■ **SUPPLIED MATERIAL**:
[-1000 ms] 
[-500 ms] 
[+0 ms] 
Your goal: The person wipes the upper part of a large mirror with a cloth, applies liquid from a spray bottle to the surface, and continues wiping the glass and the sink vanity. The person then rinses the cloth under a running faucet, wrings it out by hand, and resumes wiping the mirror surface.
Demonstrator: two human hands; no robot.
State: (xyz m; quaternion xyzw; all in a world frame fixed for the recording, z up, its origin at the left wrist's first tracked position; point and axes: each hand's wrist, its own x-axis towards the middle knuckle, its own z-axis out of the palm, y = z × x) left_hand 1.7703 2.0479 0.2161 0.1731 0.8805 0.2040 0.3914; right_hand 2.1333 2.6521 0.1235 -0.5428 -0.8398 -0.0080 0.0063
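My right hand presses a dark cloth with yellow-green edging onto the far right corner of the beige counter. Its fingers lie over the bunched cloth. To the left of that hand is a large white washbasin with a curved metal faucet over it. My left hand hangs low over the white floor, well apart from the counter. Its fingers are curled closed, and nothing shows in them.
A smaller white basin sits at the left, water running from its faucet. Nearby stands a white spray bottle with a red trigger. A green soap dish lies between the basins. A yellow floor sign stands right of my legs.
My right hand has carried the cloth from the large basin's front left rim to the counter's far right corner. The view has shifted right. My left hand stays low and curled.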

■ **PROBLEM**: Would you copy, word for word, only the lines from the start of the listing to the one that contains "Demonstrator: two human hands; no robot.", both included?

■ **RESULT**:
[-1000 ms] 
[-500 ms] 
[+0 ms] 
Your goal: The person wipes the upper part of a large mirror with a cloth, applies liquid from a spray bottle to the surface, and continues wiping the glass and the sink vanity. The person then rinses the cloth under a running faucet, wrings it out by hand, and resumes wiping the mirror surface.
Demonstrator: two human hands; no robot.

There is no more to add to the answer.